(Altitude – 1,100m/3,610ft.)
The Jewel of the East - Trashigang spans the easternmost corners of the kingdom, skirting up to the edge of the Indian state of Arunachal Pradesh. It is the country’s largest district, with an altitude ranging from 600m to over 4000m.
Bhutan’s largest river, the Dangmechu, flows through this district. Trashigang town is set on a scenic hillside and was once a bustling trade center for merchants looking to barter their goods in Tibet.
Today it is the junction of the East-West highway, with road connections to Samdrup Jongkhar and then into the Indian state of Assam. Trashigang town is also the principle market place for the semi-nomadic people of Merak and Sakteng, whose unique way of dress stands out from the regular Bhutanese Gho and Kira.
Trashigang Dzong or ‘The Fortress of the Auspicious Hill’ was built in 1659, to defend against Tibetan invasions. This imposing fortress is strategically situated high atop a spur overlooking the Dangmechu River. According to legend it is said that upon seeing the Dzong, invading Tibetan armies remarked that the Dzong was “not on the ground. It is a Sky Dzong” before retreating. It has been the political stronghold of Eastern Bhutan for over 300 years.
Mount Meru is the site of the palace of the Druk Chhoglay Namgyal (victory of Bhutanese Over enemies in all directions). It is accessible only from the north, via a narrow road, paved by blasting through the cliff-side. Due to its location Trashigang Dzong is one of the most strategically placed Dzongs in Bhutan. The present Dzong was enlarged by Dzongpon Dopola, in 1936.
Radhi village is famous for two things, its rice fields and the skill of its weavers. It is often known as the ‘Rice Bowl of the East’ because of its verdant rice fields that supply most of the grain to eastern parts of the country.
The village has around 200 households, all of which the people make living from fine raw silk or bura textiles during the off-agricultural seasons. All textiles produced in Radhi are made using the traditional back-strap loom and traditional dyes. As a result Radhi village produces some of the most authentic high quality raw silk textiles to be found anywhere in Bhutan.
Rangshikhar Retreat Centre, a Glimpse of True Heaven
The rough road from Trashigang Pam seems to stretch for more than 11 kilometres till the Retreat Centre and a hike up from Pam Village all the way up is most thrilling. You don’t see any single house until you really plunge into the village. Then, as you go up again, there isn’t any sign of what you will see as you reach the hill top. Really, what greets you as you reach there is nothing like you would imagine. I felt as though thousands of sins were washed off – as if an old skin of sins peeled off and I was reborn as I stood in front of a true heaven.
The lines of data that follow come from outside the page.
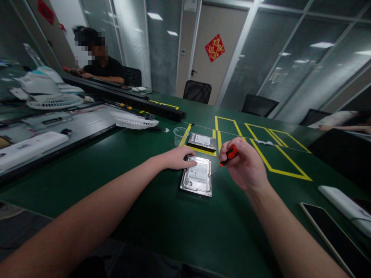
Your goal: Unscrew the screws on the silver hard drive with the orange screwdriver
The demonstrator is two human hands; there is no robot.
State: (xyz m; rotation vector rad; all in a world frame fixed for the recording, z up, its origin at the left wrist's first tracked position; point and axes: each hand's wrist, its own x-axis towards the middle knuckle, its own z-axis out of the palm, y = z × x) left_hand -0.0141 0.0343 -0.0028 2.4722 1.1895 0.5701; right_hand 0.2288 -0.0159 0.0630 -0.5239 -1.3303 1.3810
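Observation:
A silver hard drive [198,178] with a white label lies flat on the green table in front of me. My left hand [181,157] grips its far left corner, thumb on the top cover and fingers over the back edge. In my right hand [245,164] is a red and black screwdriver [231,154], held by its handle. Its thin shaft slants down to the left, and the tip meets the drive's right edge. A second hard drive [202,141] rests just behind, beside a clear plastic cup [180,136].
Yellow tape outlines [290,173] mark the green table [139,216]. White fans [55,92], a large flat panel [87,119] and a long black bar [162,110] occupy the left. At right lie a phone [333,235] and a white power strip [344,204]. A person [106,69] sits across.

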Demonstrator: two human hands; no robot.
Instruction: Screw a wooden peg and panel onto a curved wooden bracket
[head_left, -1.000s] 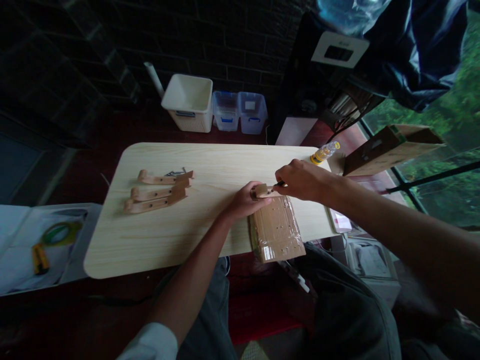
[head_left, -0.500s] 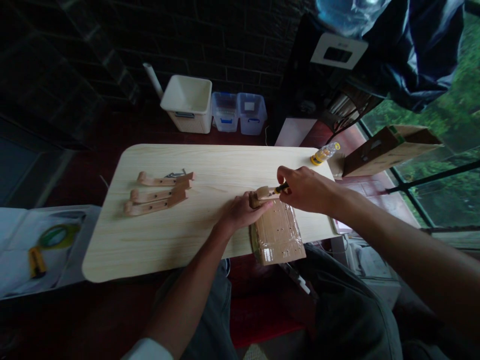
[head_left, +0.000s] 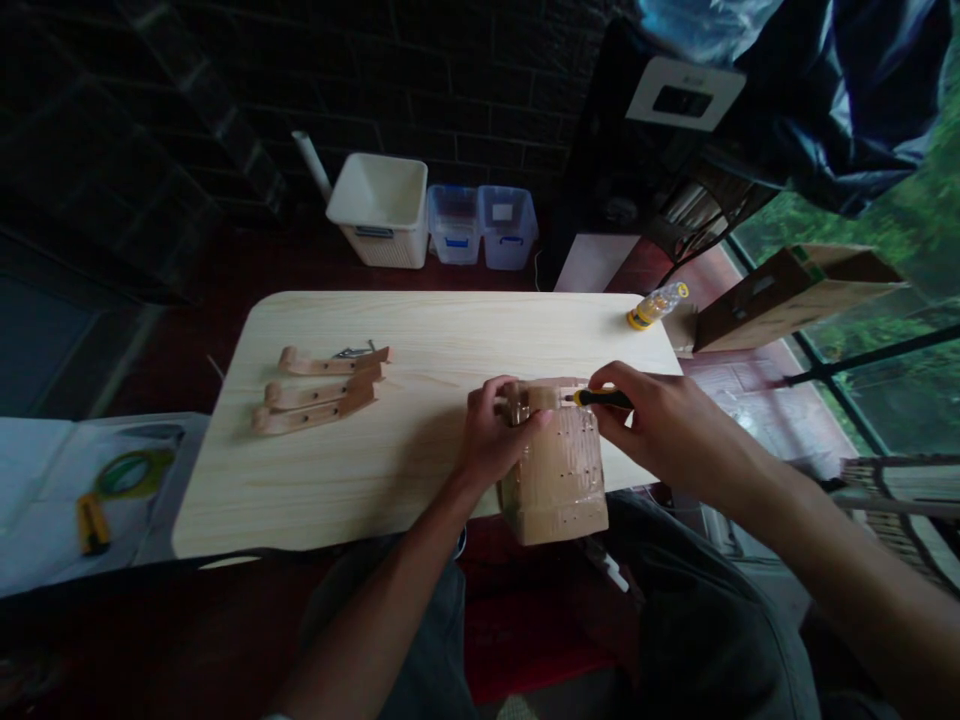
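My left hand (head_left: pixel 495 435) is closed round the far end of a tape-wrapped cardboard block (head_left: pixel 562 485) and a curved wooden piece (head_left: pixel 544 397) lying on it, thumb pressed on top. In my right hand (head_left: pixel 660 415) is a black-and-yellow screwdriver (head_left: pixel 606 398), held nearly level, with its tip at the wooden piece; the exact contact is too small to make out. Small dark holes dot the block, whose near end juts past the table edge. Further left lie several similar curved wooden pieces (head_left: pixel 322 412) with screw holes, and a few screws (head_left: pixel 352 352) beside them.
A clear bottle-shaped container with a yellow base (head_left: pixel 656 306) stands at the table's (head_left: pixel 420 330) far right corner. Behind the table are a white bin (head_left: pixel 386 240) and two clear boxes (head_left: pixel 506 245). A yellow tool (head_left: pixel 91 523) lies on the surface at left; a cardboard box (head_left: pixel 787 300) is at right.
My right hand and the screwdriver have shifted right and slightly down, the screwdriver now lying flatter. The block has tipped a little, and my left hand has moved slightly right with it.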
In the centre is a big statue of Lord Buddha in meditation posture. He is said to have put on a little weight after he was offered milk by a woman named Sujata (in six years of meditation). Around this huge statue are different statues of Buddha depicting the stories of his life.
Sangye lhum su zhug pa: The Lord Buddha’s mother, Yum Juma Lhazey had a vision of a six tusked elephant descending from heaven and entering her womb. She was conceived that night. As soon as he was born, he took seven steps, and for each step he took, a lotus WAS bloomed. For six years, Lord Buddha meditated without eating anything but a grain of rice in a day.
A devil wanted to disturb Buddha in his path to enlightenment. So he turned into a very beautiful girl and went to Buddha. But Buddha, with his unwavering mind, focused on the path, turned the beautiful girl into an ugly 108 year old woman. The devil did not give up yet. He told the Buddha that, there must be a witness to see that he won. On this, the deity (lhamo) of the Earth appeared in front of the Buddha, saying, ‘Here, I’m the witness.”
Then, in shame and regret, the devil begged for forgiveness.
This is a place that everyone should visit. If it will not give you anything, it will really take you to heaven for that moment you are there and it is worth it, for, how many such moments do we have in the fleeting life lost in materialistic world?